The more anxious I grew about how I was going to sober up, the more upbeat and carefree Will became. The elderly woman on his right turned out to be a former MP who had campaigned on the rights of the disabled, and she was one of the few people I had seen talk to Will without the slightest discomfort. At one point I watched her feed him a slice of roulade. When she briefly got up to leave the table, he muttered that she had once climbed Kilimanjaro. ‘I love old birds like that,’ he said. ‘I could just picture her with a mule and a pack of sandwiches. Tough as old boots.’

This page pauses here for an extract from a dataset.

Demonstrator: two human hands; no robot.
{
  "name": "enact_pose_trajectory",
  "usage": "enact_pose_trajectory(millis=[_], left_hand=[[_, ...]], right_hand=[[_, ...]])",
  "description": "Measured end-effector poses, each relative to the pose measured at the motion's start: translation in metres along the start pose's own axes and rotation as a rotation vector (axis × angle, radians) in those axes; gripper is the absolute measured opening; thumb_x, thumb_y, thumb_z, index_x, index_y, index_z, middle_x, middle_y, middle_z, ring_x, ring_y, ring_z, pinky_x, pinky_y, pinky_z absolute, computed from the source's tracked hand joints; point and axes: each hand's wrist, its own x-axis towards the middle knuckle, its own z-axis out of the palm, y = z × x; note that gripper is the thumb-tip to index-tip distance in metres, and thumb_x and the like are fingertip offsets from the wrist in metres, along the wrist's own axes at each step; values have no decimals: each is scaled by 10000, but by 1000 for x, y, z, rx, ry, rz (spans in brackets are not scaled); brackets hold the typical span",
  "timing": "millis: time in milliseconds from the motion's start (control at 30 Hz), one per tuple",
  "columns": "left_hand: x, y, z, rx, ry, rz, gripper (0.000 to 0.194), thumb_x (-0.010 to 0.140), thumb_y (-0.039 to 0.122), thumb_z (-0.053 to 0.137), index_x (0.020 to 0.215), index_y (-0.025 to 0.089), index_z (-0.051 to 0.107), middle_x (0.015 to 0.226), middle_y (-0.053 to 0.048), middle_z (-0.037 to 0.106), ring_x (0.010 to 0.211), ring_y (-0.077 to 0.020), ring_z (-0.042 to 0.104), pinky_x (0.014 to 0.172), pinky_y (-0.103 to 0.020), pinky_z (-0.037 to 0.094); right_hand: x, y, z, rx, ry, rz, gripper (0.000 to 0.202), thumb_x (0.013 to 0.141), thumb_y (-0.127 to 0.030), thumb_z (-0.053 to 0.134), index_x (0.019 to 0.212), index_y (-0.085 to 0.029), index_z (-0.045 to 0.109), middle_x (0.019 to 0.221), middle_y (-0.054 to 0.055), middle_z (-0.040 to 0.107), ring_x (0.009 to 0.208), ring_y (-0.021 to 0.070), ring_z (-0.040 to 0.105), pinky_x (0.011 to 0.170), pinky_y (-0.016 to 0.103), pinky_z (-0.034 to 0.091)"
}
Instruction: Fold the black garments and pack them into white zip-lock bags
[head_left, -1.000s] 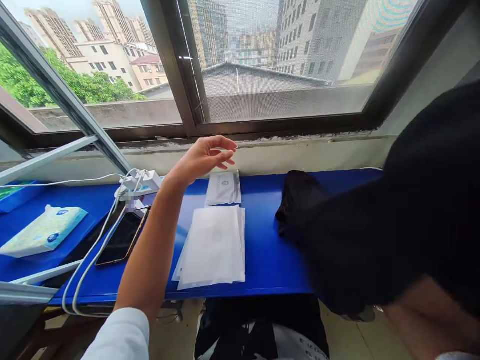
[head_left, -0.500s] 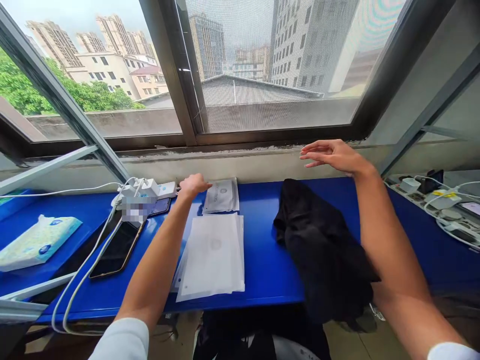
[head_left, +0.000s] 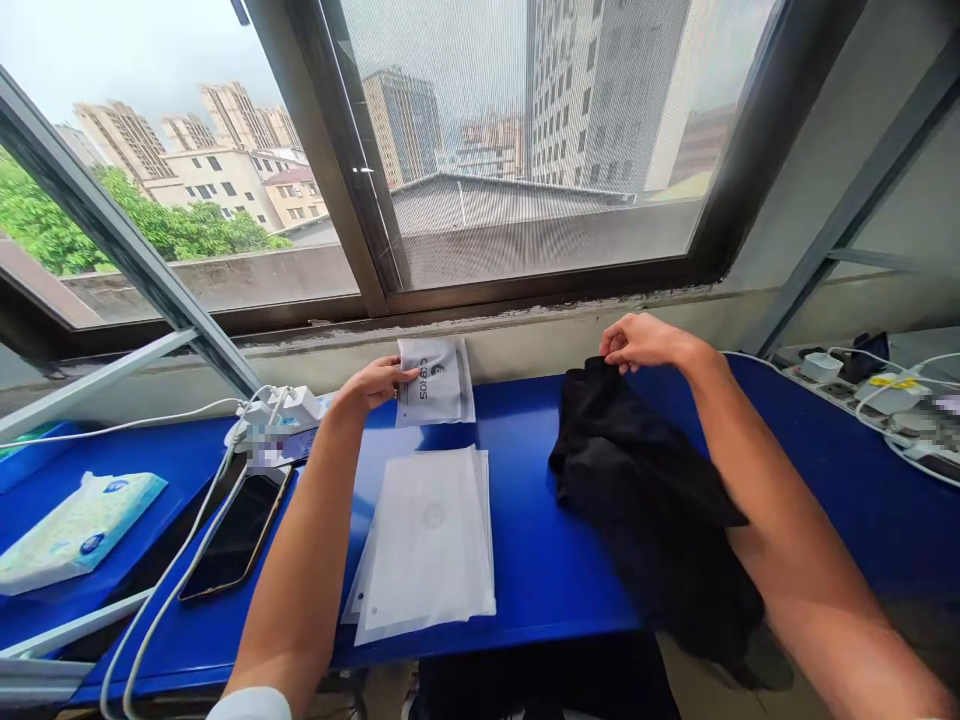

I was less fortunate with the man on my left. He took about four minutes – the briefest of quizzes about who I was, where I lived, who I knew there – to work out that there was nothing I had to say that might be of interest to him. He turned back to the woman on his left, leaving me to plough silently through what remained of my lunch. At one point, when I started to feel properly awkward, I felt Will’s arm slide off the chair beside me, and his hand landed on my arm. I glanced up and he winked at me. I took his hand and squeezed it, grateful that he could see it. And then he moved his chair back six inches, and brought me into the conversation with Mary Rawlinson.
‘So Will tells me you’re in charge of him,’ she said. She had piercing blue eyes, and wrinkles that told of a life impervious to skincare routines.
‘I try,’ I said, glancing at him.
‘And have you always worked in this field?’
‘No. I used to … work in a cafe.’ I’m not sure I would have told anybody else at this wedding that fact, but Mary Rawlinson nodded approvingly.
‘I always thought that might be rather an interesting job. If you like people, and are rather nosy, which I am.’ She beamed.
Will moved his arm back on to his chair. ‘I’m trying to encourage Louisa to do something else, to widen her horizons a bit.’
‘What did you have in mind?’ she asked me.
‘She doesn’t know,’ Will said. ‘Louisa is one of the smartest people I know, but I can’t make her see her own possibilities.’
Mary Rawlinson gave him a sharp look. ‘Don’t patronize her, dear. She’s quite capable of answering for herself.’